Walter Paolella

Personal information
- Date of birth: 30 August 1966 (age 60)
- Place of birth: Puerto Madryn, Argentina

Youth career
- Years: Team
- Deportivo Madryn

Managerial career
- Huracán de Chabás (assistant)
- Huracán de Chabás
- 2014–2016: Lobos Prepa
- 2025: Los Chankas (interim)
- 2025–2026: Los Chankas

= Walter Paolella =

Argentine football manager

Walter Paolella (born 30 August 1966) is an Argentine football coach.

==Career==
Born in Puerto Madryn, Paolella played football and basketball for hometown side Deportivo Madryn as a youth. He had an unsuccessful trial with Argentinos Juniors before retiring to move to Rosario to study.

After graduating in Physical Education, Paolella started a career as a fitness coach at Central Córdoba de Rosario in 1990. He would later work in the same capacity at Gimnasia La Plata and Renato Cesarini, before joining Salvador Capitano's staff at Barcelona SC in 1995, under the same role.

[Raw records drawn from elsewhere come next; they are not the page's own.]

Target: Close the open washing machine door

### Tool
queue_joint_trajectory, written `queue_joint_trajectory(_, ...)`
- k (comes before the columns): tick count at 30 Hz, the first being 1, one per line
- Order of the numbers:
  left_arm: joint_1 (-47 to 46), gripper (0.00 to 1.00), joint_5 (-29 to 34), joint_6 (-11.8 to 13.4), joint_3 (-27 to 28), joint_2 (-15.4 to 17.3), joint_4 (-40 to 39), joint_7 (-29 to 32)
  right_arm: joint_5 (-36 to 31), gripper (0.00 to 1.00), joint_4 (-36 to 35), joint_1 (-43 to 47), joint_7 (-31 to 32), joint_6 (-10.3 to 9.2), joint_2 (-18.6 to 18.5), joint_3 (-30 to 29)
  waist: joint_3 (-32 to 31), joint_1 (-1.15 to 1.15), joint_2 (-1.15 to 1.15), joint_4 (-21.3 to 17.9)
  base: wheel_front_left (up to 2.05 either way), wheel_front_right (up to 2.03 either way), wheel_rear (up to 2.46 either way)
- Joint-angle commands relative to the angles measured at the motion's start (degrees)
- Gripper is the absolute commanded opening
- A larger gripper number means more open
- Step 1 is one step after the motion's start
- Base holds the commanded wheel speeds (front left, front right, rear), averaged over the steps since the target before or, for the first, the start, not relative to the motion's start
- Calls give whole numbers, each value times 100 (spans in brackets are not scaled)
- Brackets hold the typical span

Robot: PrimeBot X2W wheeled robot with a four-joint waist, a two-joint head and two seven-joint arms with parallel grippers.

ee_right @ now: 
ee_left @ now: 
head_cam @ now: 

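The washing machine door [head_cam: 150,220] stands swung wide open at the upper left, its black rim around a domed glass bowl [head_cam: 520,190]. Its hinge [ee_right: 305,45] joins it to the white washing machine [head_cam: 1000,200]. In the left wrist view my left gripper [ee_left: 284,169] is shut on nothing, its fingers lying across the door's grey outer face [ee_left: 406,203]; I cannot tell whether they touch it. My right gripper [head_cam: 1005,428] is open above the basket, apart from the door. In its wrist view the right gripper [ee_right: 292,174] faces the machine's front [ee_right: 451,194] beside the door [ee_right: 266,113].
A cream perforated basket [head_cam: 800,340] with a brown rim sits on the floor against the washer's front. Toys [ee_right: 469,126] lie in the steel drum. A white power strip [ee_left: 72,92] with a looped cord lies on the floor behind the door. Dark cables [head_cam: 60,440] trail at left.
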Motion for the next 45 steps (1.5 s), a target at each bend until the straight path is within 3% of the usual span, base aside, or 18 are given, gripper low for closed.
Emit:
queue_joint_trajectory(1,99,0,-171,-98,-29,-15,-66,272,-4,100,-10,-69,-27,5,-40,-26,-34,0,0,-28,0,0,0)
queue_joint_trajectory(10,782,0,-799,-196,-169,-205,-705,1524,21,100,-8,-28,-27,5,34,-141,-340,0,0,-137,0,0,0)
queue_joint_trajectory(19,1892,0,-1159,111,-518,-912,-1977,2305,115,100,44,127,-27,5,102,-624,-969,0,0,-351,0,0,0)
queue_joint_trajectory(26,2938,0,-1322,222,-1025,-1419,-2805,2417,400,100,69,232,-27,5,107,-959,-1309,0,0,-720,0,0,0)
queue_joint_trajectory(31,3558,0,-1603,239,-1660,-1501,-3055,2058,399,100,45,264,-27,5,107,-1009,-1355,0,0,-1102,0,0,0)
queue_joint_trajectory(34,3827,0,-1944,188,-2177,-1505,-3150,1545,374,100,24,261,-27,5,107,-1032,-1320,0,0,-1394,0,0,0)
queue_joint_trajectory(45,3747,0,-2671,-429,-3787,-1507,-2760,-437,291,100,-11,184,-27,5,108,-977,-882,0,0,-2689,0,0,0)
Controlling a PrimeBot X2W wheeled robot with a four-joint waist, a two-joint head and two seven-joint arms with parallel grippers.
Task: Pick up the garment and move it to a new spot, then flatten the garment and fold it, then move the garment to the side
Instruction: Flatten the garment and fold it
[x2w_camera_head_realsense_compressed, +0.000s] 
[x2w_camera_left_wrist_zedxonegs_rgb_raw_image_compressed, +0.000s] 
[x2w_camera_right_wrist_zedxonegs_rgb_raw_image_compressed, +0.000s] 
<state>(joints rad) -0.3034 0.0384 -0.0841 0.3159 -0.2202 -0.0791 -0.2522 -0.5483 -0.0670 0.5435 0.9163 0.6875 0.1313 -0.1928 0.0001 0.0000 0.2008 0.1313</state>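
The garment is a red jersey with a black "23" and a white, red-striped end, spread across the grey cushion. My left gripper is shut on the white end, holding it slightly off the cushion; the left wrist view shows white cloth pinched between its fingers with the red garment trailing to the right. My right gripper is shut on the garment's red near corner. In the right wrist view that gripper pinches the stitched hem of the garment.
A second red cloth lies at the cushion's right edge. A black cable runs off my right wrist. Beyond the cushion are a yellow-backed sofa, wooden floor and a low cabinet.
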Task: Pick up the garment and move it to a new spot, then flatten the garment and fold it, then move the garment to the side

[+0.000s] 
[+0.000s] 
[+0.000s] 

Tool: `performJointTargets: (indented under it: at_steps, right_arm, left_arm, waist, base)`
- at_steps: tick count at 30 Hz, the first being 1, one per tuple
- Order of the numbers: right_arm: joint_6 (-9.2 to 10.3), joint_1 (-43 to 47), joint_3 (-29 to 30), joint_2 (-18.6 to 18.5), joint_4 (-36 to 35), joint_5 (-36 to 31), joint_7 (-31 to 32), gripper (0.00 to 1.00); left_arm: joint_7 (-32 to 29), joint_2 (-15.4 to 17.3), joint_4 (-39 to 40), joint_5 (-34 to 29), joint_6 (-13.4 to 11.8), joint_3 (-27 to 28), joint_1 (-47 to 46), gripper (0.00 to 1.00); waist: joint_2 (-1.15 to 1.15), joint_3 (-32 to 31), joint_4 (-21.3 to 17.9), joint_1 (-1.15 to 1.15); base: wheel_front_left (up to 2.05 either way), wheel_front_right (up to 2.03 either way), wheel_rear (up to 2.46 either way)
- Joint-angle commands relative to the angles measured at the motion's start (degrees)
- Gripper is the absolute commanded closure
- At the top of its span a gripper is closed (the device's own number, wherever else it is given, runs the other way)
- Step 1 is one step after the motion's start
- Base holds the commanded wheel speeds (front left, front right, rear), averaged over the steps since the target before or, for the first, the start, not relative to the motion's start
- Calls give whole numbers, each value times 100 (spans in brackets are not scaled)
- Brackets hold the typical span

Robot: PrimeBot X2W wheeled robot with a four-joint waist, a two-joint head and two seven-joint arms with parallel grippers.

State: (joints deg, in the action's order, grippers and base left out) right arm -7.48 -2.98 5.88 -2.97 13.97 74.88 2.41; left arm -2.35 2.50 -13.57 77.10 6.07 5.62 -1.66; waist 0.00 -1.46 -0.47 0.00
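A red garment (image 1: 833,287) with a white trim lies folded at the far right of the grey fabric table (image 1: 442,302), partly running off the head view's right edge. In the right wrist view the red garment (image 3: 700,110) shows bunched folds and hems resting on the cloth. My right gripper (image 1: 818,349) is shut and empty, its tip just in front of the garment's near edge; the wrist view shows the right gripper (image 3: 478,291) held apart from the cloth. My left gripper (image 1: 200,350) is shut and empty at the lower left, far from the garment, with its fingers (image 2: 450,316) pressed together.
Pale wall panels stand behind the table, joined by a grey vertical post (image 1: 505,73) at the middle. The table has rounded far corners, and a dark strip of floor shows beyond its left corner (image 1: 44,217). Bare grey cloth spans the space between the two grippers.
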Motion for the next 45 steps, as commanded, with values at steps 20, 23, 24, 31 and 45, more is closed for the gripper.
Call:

After several years at the club, Paolella returned to Argentina in 1998 after becoming Francisco Ferraro's fitness coach at Colón, before becoming an assistant and later first team manager at Huracán de Chabás. In 2004, he followed José María Bianco to Arsenal de Sarandí, before returning to Ecuador to start a youth academy with Carlos Alfaro Moreno.

Paolella later worked with Jorge Griffa in a football project, before moving to Mexico in 2006 with Pedro Monzón, as a fitness coach at Veracruz. He later became a youth coordinator at the side, before working as a fitness coach at La Piedad and Lobos BUAP; at the latter, he again became a youth coordinator.

In October 2014, after a period away from the club, Paolella returned to Lobos BUAP to become the manager of their reserve team (known as Lobos Prepa). He left in May 2016 to return to Veracruz as a fitness coach under Pablo Marini, but only remained in the role for four months.

On 22 September 2017, Paolella returned to his first club Deportivo Madryn, as a sports coordinator. On 15 April 2024, he left the club to join Pablo Bossi's staff at Peruvian club Los Chankas, returning to a fitness coach role.

Paolella remained a fitness coach at Chankas after the appointment of César Vaioli, but replaced Vaioli as manager on 19 June 2025. Initially an interim, he was definitely appointed as manager of the side on 18 July.

Paolella led Chankas to an impressive 2026 Apertura tournament where they finished second, but was sacked on 12 September of that year, after a poor Clausura and a fifth consecutive defeat.